[Data records — start]
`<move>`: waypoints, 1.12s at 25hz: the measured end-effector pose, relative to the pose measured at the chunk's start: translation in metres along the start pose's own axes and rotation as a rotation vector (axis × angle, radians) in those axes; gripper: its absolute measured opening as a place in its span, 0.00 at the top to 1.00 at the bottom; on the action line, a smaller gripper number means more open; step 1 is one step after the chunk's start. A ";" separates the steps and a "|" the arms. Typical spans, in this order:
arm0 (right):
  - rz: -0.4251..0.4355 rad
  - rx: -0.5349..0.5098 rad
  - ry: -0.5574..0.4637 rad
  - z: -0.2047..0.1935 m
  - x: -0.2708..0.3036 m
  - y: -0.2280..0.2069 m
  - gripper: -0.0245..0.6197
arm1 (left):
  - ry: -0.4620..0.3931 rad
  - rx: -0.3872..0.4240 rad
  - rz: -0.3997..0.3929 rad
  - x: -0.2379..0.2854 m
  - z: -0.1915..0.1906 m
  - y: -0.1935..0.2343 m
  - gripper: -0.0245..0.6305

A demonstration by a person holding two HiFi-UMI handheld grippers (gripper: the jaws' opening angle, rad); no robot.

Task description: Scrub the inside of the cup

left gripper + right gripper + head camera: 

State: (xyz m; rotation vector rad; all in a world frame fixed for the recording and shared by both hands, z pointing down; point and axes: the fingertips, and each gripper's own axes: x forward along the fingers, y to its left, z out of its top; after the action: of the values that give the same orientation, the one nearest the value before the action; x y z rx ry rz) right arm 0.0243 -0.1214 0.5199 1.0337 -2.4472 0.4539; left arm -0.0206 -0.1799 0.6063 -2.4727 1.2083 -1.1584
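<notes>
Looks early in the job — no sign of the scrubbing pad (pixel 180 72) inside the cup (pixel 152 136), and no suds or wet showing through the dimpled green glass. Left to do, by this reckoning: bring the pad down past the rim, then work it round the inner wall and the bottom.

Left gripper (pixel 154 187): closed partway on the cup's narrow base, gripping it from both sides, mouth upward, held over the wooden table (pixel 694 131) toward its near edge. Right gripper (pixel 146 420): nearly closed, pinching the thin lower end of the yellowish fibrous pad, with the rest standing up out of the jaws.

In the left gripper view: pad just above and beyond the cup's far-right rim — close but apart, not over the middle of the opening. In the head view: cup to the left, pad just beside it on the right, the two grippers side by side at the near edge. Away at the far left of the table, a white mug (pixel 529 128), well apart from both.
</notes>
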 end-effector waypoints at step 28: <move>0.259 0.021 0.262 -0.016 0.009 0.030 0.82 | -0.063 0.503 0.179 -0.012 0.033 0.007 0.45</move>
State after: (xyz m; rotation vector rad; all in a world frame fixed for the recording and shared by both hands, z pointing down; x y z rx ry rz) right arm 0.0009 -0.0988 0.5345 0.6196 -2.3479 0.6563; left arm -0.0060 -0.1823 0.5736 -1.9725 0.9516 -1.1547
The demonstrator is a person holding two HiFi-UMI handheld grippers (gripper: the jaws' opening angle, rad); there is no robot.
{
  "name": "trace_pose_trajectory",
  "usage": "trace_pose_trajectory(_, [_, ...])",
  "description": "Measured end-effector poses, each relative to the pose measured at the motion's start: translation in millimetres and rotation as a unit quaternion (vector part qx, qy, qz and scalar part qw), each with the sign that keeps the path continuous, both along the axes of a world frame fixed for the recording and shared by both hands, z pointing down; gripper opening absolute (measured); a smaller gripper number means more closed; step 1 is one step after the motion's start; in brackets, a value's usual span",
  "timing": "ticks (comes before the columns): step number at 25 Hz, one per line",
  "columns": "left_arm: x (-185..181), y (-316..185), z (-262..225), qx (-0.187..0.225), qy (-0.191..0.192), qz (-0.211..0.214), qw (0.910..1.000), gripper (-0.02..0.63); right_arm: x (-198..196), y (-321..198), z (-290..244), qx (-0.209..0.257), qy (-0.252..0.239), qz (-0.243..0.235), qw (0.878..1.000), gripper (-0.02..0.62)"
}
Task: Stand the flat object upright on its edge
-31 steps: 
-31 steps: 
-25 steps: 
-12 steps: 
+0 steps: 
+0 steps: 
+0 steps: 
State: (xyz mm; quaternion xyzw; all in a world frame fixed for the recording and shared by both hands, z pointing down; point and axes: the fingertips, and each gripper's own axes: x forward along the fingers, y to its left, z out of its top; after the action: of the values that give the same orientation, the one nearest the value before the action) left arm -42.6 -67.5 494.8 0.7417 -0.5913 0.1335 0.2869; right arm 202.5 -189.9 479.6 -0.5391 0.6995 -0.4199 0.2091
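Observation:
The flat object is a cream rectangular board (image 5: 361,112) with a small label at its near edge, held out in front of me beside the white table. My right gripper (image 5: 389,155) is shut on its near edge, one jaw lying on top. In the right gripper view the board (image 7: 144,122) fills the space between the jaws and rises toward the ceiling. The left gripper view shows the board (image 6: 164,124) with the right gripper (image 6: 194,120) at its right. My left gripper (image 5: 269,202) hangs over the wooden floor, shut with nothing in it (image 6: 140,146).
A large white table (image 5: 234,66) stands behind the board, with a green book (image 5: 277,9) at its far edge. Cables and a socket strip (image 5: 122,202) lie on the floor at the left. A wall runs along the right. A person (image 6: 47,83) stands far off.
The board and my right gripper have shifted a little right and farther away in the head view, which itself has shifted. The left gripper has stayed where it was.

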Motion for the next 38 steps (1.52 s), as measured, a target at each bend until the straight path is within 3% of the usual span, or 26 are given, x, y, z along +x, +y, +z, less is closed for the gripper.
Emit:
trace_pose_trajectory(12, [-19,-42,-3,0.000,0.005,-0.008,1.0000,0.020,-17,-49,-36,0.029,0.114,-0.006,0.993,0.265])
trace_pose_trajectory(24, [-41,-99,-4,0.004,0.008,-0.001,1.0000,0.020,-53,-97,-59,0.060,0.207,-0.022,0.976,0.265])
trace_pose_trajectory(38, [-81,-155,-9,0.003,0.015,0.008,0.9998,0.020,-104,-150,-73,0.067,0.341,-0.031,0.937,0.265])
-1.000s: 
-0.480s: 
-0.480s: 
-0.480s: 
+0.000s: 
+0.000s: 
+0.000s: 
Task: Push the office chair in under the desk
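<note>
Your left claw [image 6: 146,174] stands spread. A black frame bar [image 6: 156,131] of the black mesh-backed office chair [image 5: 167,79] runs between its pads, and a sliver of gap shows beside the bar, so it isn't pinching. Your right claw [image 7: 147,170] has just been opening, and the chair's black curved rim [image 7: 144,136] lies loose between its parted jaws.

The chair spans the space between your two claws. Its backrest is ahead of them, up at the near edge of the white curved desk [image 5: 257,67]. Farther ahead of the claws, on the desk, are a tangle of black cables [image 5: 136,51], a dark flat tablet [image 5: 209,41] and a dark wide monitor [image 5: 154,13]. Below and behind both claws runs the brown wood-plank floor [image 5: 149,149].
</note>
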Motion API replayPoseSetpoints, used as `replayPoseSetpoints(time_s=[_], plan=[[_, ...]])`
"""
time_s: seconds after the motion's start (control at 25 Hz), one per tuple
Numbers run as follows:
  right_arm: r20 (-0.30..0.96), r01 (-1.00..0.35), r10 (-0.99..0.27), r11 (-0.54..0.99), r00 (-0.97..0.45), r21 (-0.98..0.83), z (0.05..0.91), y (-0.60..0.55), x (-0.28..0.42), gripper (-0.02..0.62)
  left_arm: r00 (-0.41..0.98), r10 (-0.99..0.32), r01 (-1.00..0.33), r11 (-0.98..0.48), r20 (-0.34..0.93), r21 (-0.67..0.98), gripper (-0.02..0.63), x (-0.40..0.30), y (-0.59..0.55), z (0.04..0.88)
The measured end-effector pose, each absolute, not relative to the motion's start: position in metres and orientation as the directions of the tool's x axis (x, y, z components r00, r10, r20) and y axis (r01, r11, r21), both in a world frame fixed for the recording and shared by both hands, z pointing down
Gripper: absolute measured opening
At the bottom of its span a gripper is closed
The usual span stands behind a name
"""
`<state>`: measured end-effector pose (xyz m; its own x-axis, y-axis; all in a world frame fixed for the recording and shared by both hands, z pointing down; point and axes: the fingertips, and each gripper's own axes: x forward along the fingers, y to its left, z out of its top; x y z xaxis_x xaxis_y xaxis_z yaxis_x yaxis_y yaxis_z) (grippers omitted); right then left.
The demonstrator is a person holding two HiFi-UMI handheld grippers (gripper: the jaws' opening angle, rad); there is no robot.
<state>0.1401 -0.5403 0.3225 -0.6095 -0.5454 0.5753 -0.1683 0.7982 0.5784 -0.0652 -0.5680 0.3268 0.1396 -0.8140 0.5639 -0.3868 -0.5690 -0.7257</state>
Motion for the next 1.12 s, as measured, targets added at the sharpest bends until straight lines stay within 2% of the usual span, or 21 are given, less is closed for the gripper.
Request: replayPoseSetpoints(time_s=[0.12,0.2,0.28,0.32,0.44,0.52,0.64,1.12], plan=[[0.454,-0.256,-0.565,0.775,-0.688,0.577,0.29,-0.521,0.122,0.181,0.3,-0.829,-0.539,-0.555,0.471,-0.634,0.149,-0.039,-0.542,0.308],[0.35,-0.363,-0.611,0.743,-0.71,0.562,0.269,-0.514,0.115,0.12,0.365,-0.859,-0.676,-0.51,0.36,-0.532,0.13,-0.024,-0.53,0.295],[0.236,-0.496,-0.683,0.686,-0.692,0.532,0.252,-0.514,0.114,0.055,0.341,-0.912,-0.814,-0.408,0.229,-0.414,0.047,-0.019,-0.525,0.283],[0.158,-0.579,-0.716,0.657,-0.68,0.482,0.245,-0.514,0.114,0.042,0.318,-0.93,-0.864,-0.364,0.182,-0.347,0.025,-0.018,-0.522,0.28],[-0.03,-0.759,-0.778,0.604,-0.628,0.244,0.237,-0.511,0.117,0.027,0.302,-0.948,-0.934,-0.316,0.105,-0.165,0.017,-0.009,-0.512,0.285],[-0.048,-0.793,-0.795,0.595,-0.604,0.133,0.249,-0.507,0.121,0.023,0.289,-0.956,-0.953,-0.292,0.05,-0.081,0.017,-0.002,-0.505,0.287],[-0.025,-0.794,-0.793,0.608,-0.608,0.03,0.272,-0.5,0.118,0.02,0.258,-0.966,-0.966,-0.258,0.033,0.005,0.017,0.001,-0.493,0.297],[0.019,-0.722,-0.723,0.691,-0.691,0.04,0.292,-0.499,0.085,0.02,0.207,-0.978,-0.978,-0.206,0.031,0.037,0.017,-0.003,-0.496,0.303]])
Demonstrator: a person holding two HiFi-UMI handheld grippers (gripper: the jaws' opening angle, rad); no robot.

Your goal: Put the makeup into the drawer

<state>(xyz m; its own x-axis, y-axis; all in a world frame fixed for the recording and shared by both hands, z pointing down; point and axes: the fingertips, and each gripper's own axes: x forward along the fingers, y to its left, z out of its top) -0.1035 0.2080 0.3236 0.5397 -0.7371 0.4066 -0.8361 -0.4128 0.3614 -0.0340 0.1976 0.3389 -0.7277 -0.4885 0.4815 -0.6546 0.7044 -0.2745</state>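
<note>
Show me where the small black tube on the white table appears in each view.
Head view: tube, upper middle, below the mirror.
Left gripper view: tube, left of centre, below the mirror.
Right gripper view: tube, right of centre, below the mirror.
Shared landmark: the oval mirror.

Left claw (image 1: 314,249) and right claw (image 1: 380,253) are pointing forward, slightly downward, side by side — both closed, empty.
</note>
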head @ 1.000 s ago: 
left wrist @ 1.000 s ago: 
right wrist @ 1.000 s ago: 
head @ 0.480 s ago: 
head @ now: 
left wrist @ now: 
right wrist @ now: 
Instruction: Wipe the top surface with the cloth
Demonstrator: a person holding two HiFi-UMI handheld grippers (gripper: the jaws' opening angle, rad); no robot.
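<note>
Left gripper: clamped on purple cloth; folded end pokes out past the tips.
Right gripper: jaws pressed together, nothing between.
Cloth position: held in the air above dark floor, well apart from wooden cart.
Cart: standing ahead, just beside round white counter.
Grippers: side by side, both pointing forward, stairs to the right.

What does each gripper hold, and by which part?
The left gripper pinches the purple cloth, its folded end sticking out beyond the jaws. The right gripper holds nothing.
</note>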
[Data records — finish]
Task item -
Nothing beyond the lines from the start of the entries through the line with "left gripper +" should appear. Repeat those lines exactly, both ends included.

Task result -
`<move>`: waypoints, 1.12s at 25hz: the measured end-effector pose, relative to the pose measured at the chunk's start: translation in metres along the start pose's own axes and rotation as a rotation vector (axis × angle, radians) in those axes; gripper: its absolute measured opening as a place in its span, 0.00 at the top to 1.00 at the bottom; on the action line, a smaller gripper number means more open; step 1 is one step after the chunk's start. A ";" separates the steps and a "|" the arms. Typical spans, in this order:
arm0 (right):
  - rz: -0.4251..0.4355 rad
  - rx: -0.5349..0.5098 rad
  - ry: -0.5574..0.4637 rad
  - z: -0.2047..0.1935 m
  - x: -0.2708..0.3036 m
  - y: -0.2280..0.2069 m
  - gripper: -0.0245..0.6197
arm1 (left):
  - ry: -0.4620..0.3931 rad
  - rx: -0.3872..0.4240 rad
  - rz: -0.3997..0.3929 rad
  - x: -0.2379..0.2854 m
  - z: -0.1915..0.1906 m
  - y: -0.1935..0.2343 m
  - gripper: -0.0245..0.6305

A demonstration by a person holding two HiFi-UMI handheld grippers (gripper: the jaws' opening angle, rad); no robot.

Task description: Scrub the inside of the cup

left gripper + right gripper + head camera: 

What this exercise required is now done.